What’s disheartening is that these latest disclosures appear to show a pattern of disregard for whistleblower complaints, at least until recently. In 2008, the House held hearings concerning whistleblowers’ allegations that FAA inspectors had allowed airlines to fly planes that had been grounded because of suspected fuselage cracking. FAA employees testified that incriminating documents had been destroyed and that they had been discouraged from reporting safety breaches. The OSC reports that the FAA has the highest number of whistleblower filings — 178 since 2007 — of any agency, of which 87 concerned air safety. Remarkably, half of the air safety complaints were deemed by OSC to merit further review, compared to 5 percent of whistleblowing complaints involving other agencies.

The FAA and Transportation Department argue that they have already changed course significantly, creating a new audit office in 2009 to handle complaints more appropriately and expeditiously. For example, after news reports surfaced about problems with air traffic controllers in New York, the agency replaced the management team and disciplined three of five managers. They note that the OSC has found only four complaints worthy of further agency review since 2010.

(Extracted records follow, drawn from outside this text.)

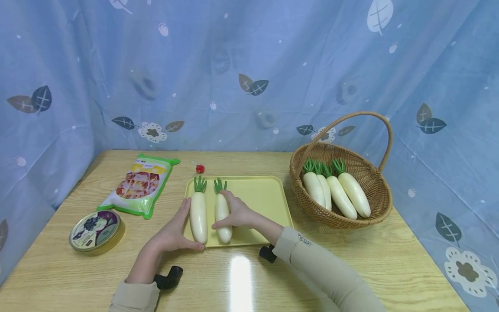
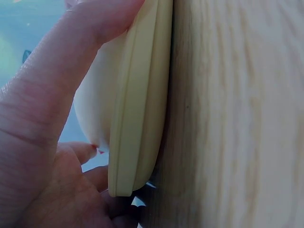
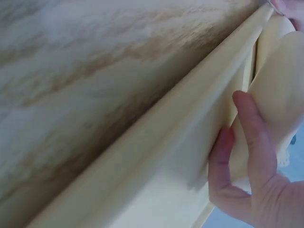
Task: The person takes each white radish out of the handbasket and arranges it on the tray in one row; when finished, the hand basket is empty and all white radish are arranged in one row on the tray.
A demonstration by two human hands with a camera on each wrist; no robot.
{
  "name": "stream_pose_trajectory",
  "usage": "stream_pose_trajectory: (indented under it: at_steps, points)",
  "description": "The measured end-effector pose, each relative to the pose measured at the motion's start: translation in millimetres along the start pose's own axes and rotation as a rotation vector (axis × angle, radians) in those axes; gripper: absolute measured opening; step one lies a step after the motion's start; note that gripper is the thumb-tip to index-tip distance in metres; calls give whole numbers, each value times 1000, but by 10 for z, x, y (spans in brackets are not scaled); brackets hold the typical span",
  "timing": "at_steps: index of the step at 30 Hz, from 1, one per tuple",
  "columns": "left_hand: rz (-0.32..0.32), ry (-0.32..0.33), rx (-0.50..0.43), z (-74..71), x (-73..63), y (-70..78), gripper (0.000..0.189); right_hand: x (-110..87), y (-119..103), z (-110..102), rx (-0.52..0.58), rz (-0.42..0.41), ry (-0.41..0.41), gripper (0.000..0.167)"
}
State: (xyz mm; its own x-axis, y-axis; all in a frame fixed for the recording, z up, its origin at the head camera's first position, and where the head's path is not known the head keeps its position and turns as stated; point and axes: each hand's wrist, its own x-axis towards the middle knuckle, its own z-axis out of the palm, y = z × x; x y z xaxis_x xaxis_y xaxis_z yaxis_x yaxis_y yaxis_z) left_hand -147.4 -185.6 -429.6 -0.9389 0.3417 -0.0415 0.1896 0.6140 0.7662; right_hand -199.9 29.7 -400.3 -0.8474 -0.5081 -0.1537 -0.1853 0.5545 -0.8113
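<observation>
Centre of frame: the right hand (image 1: pixel 238 212) grips the right radish (image 1: pixel 222 210), thumb and fingers around it, on the yellow tray (image 1: pixel 265 195). The left hand (image 1: pixel 176 230), spread wide, touches the tray's lower-left rim (left radish (image 1: pixel 199 216) alongside). Arranging appears underway; next, probably, a gentle release.

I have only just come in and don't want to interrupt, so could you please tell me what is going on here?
A person's right hand holds a white radish on or just above a yellow tray, to the right of another radish lying there. The left hand grips the tray's near left corner. Four more radishes lie in a wicker basket on the right side of the table.
</observation>
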Motion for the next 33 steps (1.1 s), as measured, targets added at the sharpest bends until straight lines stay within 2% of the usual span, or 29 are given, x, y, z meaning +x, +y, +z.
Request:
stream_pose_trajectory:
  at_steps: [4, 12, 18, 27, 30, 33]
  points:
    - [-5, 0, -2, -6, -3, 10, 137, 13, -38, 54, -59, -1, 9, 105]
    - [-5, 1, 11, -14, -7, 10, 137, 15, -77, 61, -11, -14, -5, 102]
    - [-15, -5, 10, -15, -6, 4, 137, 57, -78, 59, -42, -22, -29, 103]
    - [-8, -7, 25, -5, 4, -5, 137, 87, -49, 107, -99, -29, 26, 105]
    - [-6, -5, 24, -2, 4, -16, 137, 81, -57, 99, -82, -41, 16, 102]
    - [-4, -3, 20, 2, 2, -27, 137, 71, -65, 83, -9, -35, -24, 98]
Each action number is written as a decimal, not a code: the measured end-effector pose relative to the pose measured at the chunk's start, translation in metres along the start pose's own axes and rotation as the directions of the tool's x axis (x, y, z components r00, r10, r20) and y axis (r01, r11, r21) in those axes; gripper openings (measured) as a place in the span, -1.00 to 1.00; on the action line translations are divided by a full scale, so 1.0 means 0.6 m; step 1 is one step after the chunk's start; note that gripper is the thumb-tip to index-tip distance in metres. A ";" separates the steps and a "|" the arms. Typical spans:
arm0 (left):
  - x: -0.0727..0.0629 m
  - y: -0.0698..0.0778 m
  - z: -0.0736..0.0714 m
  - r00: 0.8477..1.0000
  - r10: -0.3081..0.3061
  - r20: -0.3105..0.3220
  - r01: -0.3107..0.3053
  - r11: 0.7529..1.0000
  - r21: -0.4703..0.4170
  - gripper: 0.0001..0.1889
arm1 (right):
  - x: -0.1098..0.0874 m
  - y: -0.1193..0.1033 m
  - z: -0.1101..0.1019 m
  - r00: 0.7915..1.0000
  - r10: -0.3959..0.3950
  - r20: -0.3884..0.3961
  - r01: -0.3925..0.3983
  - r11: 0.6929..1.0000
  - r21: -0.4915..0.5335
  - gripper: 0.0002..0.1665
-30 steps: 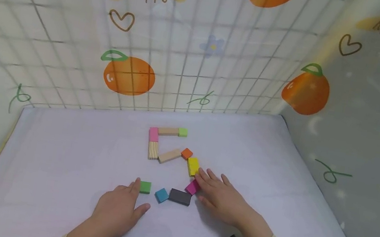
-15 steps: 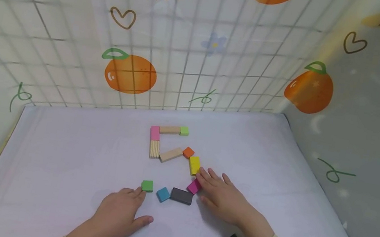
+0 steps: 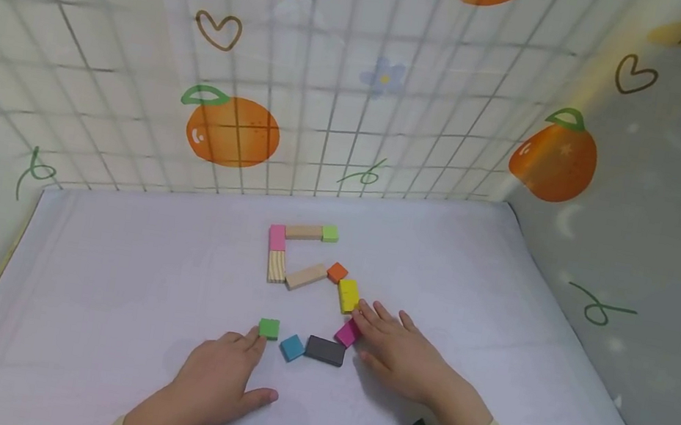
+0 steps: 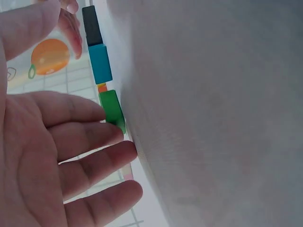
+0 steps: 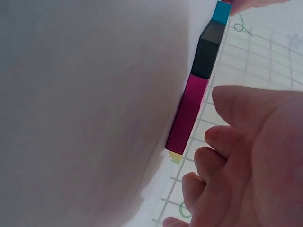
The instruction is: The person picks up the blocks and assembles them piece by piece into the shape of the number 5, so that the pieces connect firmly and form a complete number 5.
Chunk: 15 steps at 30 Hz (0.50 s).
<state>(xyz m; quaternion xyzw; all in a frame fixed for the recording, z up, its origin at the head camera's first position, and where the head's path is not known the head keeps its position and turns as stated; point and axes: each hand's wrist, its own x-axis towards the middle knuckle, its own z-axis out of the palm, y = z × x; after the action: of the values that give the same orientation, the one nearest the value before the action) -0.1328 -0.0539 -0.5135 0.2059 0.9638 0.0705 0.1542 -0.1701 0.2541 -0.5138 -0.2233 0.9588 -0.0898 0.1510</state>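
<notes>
Fingertips of my left hand point(image 3: 217, 379) touch the near left edge of a small green block point(image 3: 268, 329); its fingers are extended and the thumb points right. In the left wrist view the green block point(image 4: 112, 111) lies at the fingertips. A teal block point(image 3: 292, 348) sits just right of it, apart from it, then a dark grey block point(image 3: 325, 350). My right hand point(image 3: 401, 356) rests beside a magenta block point(image 3: 347, 332), its fingertips at that block and the lower edge of a yellow block point(image 3: 348, 295). Its fingers are relaxed and grip nothing.
Farther back, the curved row goes on with an orange block point(image 3: 338, 272), a plain wooden block point(image 3: 306, 277), a striped wooden block point(image 3: 276, 267), a pink block point(image 3: 278, 237), another wooden block point(image 3: 304, 233) and a light green block point(image 3: 329, 234). Patterned curtains point(image 3: 450, 111) border the white table point(image 3: 122, 282).
My left fingers have shifted from the green block's left side to its near edge. The green block has slid slightly away and to the right. My right hand stays in place.
</notes>
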 end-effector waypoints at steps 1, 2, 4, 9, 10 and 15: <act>0.001 0.001 0.000 1.000 0.003 0.005 -0.003 1.000 0.002 -0.03 | 0.000 0.000 0.000 1.000 0.001 0.000 -0.001 1.000 -0.001 -0.14; 0.001 0.001 0.000 1.000 0.004 0.008 -0.004 1.000 0.003 -0.02 | 0.000 0.000 0.000 1.000 0.000 0.000 0.000 1.000 -0.001 -0.14; 0.003 0.002 0.000 1.000 0.005 0.010 -0.005 1.000 0.007 -0.02 | 0.000 0.000 0.000 1.000 0.000 0.000 0.000 1.000 -0.002 -0.14; 0.007 -0.002 0.002 1.000 -0.009 -0.026 0.008 1.000 -0.019 0.05 | 0.000 0.001 0.002 1.000 0.001 0.002 -0.001 1.000 -0.007 -0.14; 0.009 -0.003 0.003 0.999 -0.005 -0.038 0.004 1.000 -0.028 0.07 | 0.000 0.001 0.002 1.000 0.001 0.001 -0.001 1.000 -0.008 -0.13; 0.017 -0.006 0.008 0.997 0.048 -0.054 -0.050 0.998 -0.026 0.08 | 0.001 0.001 0.003 1.000 -0.006 -0.003 0.006 1.000 -0.002 -0.14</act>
<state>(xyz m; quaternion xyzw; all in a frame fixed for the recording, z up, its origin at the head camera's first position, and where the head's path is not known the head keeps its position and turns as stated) -0.1415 -0.0525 -0.5214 0.2254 0.9611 0.0931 0.1295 -0.1701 0.2545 -0.5159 -0.2260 0.9585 -0.0895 0.1488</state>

Yet in her letter, Ms. Lerner wrote that the numerous accounts of FAA inaction “paint a picture of an agency with insufficient responsiveness given its critical public safety mission.” Ms. Lerner detailed how, in the case involving faulty installation of helicopter night-vision equipment, “it required the years-long persistence of one whistleblower and two referrals from my office for FAA to acknowledge that its oversight was lacking and to institute a comprehensive plan to systematically assure compliance and, consequently, safety.”

In Ms. Lerner’s words, “the public properly expects zero tolerance for unnecessary risks.” So must the federal government.